New unpatchable exploit targets Apple devices with A12 and A13 chips — Researchers at Paradigm Shift have published details on “usbliter8,” a BootROM vulnerability affecting Apple’s A12 and A13 chips — covering devices including the iPhone XR, XS, and the full iPhone 11 lineup, several iPad models, and Apple Watch Series 4 and 5. The exploit leverages a hardware bug in the USB controller combined with a firmware flaw, enabling arbitrary code execution before iOS even loads, and because it lives in the chip itself, it cannot be patched with a software update. The Secure Enclave remains unaffected, but researchers note the exploit opens wider attack vectors and recommend migrating to A14 or newer hardware as the only reliable mitigation.
29-Year-Old Squid Proxy Bug ‘Squidbleed’ Can Leak Cleartext HTTP Requests — A heap buffer overread lurking in Squid Proxy’s FTP gateway since a 1997 commit has been disclosed as CVE-2026-47729, dubbed “Squidbleed” for its resemblance to the Heartbleed memory leak — and it exposes other users’ cleartext HTTP traffic, including Authorization headers, cookies, and session tokens, to anyone else permitted on the same proxy. The bug, surfaced by an AI model reviewing decades-old FTP parsing code, affects Squid in its default configuration on shared networks like schools, offices, and public Wi-Fi; a fix is scheduled for Squid 7.7, but the simplest mitigation is to disable FTP entirely, since most networks carry virtually none of it.
Microsoft links Mastra AI supply chain attack to North Korean hackers — Microsoft has attributed a sophisticated npm supply chain attack targeting the Mastra AI framework to Sapphire Sleet (BlueNoroff), a North Korean state actor, after the group compromised an npm maintainer account and published malicious updates to over 140 packages in an 88-minute automated campaign. The poisoned packages injected a fake dependency that triggered a postinstall hook deploying cross-platform malware designed to steal credentials, API keys, authentication tokens, and cryptocurrency wallet data across Windows, Linux, and macOS — with follow-on activity including a PowerShell backdoor, privilege escalation, and Microsoft Defender exclusions on affected systems.

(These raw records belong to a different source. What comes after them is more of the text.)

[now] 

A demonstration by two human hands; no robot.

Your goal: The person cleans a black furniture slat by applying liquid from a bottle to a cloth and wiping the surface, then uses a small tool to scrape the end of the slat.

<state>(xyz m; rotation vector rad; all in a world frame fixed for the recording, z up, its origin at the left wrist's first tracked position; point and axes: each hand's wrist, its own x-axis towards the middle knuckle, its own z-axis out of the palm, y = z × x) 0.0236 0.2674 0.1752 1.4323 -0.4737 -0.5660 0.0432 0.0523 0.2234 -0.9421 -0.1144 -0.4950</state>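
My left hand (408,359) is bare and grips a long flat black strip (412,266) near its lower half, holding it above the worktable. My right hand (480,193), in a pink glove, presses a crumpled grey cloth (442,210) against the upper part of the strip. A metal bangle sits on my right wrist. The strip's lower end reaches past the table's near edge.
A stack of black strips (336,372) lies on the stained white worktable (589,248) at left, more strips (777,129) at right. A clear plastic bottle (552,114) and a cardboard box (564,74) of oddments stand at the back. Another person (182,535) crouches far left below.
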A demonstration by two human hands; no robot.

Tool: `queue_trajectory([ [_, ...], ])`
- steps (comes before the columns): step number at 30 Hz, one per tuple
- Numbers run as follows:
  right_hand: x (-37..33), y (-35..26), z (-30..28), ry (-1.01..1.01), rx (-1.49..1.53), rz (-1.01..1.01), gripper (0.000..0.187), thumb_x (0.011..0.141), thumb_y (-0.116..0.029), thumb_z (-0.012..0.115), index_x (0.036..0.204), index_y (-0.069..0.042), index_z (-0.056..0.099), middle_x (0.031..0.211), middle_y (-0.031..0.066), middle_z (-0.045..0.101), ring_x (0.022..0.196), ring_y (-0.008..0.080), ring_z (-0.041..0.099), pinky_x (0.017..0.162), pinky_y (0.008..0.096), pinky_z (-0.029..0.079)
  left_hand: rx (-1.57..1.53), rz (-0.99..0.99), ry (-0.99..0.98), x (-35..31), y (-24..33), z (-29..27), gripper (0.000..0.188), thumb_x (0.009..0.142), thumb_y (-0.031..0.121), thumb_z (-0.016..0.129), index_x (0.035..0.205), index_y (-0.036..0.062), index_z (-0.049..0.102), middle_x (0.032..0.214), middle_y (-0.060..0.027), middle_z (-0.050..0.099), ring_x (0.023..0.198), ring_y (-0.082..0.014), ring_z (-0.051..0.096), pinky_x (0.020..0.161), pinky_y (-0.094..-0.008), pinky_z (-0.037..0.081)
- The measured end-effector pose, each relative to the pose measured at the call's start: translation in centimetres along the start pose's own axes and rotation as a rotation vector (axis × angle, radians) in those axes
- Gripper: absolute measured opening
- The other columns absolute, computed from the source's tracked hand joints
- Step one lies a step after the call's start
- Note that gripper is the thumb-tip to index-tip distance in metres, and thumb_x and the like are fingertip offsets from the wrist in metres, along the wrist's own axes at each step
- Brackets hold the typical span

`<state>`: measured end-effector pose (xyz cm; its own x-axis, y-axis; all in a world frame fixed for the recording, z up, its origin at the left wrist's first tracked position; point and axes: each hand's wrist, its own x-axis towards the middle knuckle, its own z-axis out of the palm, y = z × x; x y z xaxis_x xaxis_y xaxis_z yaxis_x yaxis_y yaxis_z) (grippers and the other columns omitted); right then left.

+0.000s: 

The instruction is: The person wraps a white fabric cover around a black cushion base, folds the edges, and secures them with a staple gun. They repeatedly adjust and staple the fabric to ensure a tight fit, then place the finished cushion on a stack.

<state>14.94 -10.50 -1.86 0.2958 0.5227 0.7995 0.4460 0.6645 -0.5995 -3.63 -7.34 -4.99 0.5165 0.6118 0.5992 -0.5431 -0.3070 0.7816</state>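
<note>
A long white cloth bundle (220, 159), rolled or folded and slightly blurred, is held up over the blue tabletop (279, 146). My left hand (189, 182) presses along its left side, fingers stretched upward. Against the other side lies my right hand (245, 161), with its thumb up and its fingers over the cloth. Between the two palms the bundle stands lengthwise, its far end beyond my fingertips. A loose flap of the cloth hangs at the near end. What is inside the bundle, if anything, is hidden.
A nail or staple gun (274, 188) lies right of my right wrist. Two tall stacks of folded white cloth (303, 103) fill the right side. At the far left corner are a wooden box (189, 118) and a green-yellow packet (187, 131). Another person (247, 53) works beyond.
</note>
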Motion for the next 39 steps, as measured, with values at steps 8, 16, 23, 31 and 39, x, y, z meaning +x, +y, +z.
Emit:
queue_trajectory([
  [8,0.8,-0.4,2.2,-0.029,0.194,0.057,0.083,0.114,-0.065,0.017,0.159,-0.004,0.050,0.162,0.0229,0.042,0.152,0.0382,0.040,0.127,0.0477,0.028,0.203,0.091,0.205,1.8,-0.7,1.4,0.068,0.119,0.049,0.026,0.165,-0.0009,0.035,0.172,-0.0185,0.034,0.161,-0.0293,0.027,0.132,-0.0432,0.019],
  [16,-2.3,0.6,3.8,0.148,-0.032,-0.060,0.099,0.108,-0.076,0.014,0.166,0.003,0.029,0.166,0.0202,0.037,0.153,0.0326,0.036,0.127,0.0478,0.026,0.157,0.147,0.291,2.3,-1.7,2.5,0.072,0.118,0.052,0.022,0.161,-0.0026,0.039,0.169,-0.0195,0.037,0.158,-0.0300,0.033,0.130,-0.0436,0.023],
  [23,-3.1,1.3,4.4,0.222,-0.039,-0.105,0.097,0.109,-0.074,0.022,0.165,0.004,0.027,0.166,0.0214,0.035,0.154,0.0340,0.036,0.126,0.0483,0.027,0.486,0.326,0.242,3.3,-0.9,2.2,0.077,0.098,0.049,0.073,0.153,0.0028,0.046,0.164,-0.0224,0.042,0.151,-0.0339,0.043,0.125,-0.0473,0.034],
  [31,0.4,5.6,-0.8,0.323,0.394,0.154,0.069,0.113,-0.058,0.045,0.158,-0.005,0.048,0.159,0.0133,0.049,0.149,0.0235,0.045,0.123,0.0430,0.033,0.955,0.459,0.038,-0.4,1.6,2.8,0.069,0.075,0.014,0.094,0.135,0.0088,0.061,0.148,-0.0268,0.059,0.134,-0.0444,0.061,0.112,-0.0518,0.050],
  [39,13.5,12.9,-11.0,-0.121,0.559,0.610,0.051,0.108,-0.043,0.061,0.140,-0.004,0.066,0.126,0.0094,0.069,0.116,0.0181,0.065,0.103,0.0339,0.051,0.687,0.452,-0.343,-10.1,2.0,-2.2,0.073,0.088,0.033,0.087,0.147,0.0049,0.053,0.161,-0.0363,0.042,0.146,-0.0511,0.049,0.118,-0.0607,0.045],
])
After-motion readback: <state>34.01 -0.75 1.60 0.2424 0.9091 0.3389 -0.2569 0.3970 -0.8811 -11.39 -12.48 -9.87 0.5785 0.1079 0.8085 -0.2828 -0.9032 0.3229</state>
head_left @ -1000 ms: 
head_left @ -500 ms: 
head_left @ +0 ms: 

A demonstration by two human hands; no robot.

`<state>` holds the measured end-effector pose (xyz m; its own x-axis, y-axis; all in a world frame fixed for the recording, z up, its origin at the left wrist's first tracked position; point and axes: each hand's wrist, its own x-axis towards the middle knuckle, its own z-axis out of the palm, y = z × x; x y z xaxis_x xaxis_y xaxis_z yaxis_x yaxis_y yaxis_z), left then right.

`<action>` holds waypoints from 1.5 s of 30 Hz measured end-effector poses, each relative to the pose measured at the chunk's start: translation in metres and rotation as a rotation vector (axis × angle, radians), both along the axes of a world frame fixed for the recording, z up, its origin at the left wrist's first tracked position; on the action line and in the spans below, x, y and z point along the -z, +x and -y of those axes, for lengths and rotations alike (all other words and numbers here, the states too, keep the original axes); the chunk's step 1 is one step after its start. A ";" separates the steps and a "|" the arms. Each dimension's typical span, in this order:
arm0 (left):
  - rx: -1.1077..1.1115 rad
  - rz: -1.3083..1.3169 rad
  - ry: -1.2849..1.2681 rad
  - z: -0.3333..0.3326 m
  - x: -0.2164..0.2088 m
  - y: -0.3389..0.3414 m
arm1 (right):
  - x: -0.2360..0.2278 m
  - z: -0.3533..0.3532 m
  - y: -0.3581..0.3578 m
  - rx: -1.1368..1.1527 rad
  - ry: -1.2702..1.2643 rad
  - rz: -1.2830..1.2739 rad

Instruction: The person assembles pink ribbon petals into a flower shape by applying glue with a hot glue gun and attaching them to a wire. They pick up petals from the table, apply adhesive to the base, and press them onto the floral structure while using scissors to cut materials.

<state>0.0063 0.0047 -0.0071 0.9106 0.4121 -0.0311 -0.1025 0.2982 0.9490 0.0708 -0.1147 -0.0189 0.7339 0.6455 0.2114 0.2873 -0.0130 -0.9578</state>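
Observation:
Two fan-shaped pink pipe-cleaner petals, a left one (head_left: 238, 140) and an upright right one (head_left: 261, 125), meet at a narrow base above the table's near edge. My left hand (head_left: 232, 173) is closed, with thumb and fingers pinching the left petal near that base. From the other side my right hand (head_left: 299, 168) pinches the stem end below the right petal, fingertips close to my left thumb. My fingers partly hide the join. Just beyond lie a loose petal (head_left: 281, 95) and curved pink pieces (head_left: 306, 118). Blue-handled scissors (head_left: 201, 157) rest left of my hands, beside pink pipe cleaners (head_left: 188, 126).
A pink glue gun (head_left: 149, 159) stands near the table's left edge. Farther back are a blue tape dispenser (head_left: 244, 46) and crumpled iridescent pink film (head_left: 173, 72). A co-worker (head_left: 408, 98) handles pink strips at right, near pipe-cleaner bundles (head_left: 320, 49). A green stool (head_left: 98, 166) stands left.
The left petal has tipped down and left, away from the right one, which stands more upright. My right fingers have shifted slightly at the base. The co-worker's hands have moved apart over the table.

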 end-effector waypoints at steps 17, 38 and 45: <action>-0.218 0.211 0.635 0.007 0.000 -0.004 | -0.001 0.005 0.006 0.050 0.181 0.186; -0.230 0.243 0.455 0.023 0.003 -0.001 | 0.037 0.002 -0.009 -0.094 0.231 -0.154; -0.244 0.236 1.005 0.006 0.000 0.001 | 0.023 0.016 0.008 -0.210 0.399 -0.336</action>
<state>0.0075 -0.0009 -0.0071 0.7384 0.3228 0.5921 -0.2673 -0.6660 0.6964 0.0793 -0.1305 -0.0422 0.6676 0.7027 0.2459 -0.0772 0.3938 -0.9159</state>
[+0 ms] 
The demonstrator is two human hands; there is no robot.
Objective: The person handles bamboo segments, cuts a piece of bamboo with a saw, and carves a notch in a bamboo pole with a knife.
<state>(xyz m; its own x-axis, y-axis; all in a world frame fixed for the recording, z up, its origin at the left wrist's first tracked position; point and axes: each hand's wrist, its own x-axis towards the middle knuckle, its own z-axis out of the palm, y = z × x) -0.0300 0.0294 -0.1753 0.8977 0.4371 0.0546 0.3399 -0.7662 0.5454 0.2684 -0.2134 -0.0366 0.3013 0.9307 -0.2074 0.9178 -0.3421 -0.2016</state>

French government messaging platform breached through account hijacking — Tchap, the French government’s Matrix-protocol messaging platform used by civil servants and public agencies, was breached on June 7 after attackers social-engineered their way into an account linked to the platform’s education environment, gaining access to unencrypted public chat rooms. While French authorities (DINUM and ANSSI) described the scope as limited to public rooms not covered by end-to-end encryption, an unverified claim by the alleged attacker put the haul at 73,467 user accounts, 643,459 messages, and 13.5 GB of data including media files and references to documents classified as “Diffusion Restreinte” — France’s restricted-distribution designation.